Using Cloudera Deploy to install Cloudera Data Platform (CDP) Private Cloud

Using Cloudera Deploy to install Cloudera Data Platform (CDP) Private Cloud

Alexander HOFFMANN

By Alexander HOFFMANN

Jul 23, 2021

Following our recent Cloudera Data Platform (CDP) overview, we cover how to deploy CDP private Cloud on you local infrastructure. It is entirely automated with the Ansible cookbooks published by Cloudera and it is reproducible on your local host with Vagrant.

CDP is an enterprise data cloud. It provides a powerful Big Data platform, built-in security with automatic compliance and governance of data protection, as well as policy-based, metadata-driven analytics for end users.

Deploying a CDP Private Cloud cluster is not a straightforward task. Therefore, we present a way of getting a local cluster up and running in a few simple steps. We will deploy a basic cluster composed of two nodes, one master and one worker. In our cluster, we will be running the following services: HDFS, YARN and Zookeeper.

Prerequisites

You can use the local infrastructure of your choice to deploy CDP Private Cloud. In this tutorial, we will be using Vagrant and VirtualBox to quickly bootstrap two virtual machines that will serve as the cluster’s nodes.

VirtualBox

VirtualBox is a cross-platform virtualization application. Download the latest version of VirtualBox.

Vagrant

Vagrant is a tool for building and managing virtual machine environments. Download the latest version of Vagrant.

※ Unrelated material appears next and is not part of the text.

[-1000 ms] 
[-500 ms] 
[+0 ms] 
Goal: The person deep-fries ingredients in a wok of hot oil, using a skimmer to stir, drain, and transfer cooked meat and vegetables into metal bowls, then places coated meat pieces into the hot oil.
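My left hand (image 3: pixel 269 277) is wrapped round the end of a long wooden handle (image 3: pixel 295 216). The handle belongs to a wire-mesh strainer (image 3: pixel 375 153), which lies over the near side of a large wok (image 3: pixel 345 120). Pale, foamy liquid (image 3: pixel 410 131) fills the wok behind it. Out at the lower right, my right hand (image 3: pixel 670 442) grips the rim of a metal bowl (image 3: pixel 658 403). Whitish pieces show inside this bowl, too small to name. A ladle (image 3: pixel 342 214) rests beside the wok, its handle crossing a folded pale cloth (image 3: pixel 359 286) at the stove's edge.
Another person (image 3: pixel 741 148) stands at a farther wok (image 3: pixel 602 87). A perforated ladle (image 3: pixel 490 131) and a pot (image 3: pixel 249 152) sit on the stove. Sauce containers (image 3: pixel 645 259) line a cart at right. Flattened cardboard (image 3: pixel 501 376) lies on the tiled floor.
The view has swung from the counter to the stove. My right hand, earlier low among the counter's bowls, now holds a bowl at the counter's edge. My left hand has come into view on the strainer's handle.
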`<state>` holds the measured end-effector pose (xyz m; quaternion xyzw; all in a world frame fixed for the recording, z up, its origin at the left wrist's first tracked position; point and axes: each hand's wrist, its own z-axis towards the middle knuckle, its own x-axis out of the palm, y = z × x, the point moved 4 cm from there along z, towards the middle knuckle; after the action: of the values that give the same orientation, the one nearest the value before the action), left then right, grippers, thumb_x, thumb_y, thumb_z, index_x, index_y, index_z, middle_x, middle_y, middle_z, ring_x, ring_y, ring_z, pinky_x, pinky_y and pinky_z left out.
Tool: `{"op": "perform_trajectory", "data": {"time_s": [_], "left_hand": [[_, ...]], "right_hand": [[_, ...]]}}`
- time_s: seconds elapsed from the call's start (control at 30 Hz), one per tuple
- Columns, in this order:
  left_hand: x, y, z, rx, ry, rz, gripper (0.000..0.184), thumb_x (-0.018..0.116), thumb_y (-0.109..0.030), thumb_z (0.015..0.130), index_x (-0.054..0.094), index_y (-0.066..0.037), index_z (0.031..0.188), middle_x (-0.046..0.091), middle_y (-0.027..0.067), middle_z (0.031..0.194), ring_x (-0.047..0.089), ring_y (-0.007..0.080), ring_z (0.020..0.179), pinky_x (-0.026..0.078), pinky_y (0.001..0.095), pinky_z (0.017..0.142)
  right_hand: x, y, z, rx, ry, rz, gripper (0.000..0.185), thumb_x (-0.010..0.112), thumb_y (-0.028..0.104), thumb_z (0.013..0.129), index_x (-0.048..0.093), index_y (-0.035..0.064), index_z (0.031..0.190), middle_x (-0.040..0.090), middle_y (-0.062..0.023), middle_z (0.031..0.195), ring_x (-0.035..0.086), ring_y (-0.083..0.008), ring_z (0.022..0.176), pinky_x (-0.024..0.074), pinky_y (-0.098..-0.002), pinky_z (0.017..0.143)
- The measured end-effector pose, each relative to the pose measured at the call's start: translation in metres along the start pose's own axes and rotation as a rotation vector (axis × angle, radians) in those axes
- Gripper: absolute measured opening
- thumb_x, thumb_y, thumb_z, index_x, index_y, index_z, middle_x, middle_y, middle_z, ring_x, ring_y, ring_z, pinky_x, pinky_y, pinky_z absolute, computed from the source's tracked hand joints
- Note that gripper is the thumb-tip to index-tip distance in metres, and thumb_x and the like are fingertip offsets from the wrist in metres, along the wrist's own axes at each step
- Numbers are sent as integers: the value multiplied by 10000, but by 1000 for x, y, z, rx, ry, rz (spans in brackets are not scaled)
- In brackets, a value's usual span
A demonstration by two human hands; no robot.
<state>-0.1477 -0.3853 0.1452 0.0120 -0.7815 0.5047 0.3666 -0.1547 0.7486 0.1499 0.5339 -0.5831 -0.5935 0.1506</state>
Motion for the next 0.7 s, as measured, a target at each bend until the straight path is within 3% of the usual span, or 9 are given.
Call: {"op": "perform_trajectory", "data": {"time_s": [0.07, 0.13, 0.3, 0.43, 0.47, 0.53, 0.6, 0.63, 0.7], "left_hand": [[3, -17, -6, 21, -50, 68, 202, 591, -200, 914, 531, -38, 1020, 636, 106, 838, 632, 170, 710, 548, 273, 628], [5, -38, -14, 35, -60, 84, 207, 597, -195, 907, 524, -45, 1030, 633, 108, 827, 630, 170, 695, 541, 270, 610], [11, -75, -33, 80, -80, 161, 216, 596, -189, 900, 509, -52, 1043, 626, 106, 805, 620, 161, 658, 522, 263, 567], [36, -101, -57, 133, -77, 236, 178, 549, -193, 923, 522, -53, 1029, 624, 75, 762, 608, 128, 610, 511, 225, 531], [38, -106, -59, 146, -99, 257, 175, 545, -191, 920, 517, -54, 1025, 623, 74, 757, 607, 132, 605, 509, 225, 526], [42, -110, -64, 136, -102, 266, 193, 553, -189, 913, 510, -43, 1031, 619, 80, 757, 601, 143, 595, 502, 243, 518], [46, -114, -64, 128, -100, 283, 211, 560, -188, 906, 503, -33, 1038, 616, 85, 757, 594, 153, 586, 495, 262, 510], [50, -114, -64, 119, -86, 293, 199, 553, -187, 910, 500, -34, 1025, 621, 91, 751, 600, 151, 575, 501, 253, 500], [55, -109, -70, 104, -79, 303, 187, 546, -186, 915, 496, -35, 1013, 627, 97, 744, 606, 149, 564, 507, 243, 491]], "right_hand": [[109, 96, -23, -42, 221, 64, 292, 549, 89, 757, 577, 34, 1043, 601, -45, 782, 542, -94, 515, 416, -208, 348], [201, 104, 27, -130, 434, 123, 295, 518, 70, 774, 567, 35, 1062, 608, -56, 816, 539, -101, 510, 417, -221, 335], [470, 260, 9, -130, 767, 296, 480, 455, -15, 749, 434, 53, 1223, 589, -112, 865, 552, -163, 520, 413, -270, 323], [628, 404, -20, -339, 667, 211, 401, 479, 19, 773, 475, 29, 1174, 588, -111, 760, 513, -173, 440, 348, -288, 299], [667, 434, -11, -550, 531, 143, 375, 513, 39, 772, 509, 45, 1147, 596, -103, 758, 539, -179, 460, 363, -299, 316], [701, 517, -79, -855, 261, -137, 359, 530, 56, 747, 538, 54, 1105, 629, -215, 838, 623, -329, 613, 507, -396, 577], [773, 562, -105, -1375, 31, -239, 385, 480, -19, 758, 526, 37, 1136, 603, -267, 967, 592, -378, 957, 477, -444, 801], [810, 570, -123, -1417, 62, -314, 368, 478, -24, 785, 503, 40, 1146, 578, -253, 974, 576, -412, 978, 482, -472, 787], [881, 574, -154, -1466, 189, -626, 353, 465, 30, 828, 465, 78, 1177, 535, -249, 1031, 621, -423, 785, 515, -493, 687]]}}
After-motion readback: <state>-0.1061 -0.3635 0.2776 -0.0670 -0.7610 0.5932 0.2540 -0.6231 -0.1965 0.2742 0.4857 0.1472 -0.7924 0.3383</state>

Once Vagrant is installed, you need to install a plugin which automatically installs the host’s VirtualBox Guest Additions on the guest system. Open a terminal and type in the following command:

vagrant plugin install vagrant-vbguest

Docker

Cloudera Deploy is run from inside a Docker container. When executed, it bootstraps the cluster. Follow the official Docker instructions to install Docker on your machine:

Getting started

Bootstrap your nodes

A Vagrantfile is used to configure and provision virtual machines on a per-project basis. Make sure you have an ssh key on your host machine before going forward. If none is provided, the Quickstart (next section) will generate a SSH keypair. Create a new file called Vagrantfile in your working directory and paste the following code:

box = "centos/7"

Vagrant.configure("2") do |config|
  config.vm.synced_folder ".", "/vagrant", disabled: true
  config.ssh.insert_key = false
  config.vm.box_check_update = false
  ssh_pub_key = File.readlines("#{Dir.home}/.ssh/id_rsa.pub").first.strip
  config.vm.provision "Add ssh_pub_key", type: "shell" do |s|
    s.inline = <<-SHELL
      echo #{ssh_pub_key} >> /home/vagrant/.ssh/authorized_keys
      sudo mkdir -p /root/.ssh/
      sudo echo #{ssh_pub_key} >> /root/.ssh/authorized_keys
      sudo touch /home/vagrant/.ssh/config
      sudo chmod 600 /home/vagrant/.ssh/config
      sudo chown vagrant /home/vagrant/.ssh/config
    SHELL
  end
  config.vm.define :master01 do |node|
    node.vm.box = box
    node.vm.network :private_network, ip: "10.10.10.11"
    node.vm.network :forwarded_port, guest: 22, host: 24011, auto_correct: true
    node.vm.network :forwarded_port, guest: 8080, host: 8080, auto_correct: true
    node.vm.provider "virtualbox" do |d|
      d.memory = 8192
    end
    node.vm.hostname = "master01.nikita.local"
  end
  config.vm.define :worker01 do |node|
    node.vm.box = box
    node.vm.network :private_network, ip: "10.10.10.16"
    node.vm.network :forwarded_port, guest: 22, host: 24015, auto_correct: true
    node.vm.provider "virtualbox" do |d|
      d.customize ["modifyvm", :id, "--memory", 2048]
      d.customize ["modifyvm", :id, "--cpus", 2]
      d.customize ["modifyvm", :id, "--ioapic", "on"]
    end
    node.vm.hostname = "worker01.nikita.local"
  end
end

The master01 node has the master01.nikita.local FQDN and the 10.10.10.11 IP. The worker01 node has the master01.nikita.local FQDN and the 10.10.10.16 IP.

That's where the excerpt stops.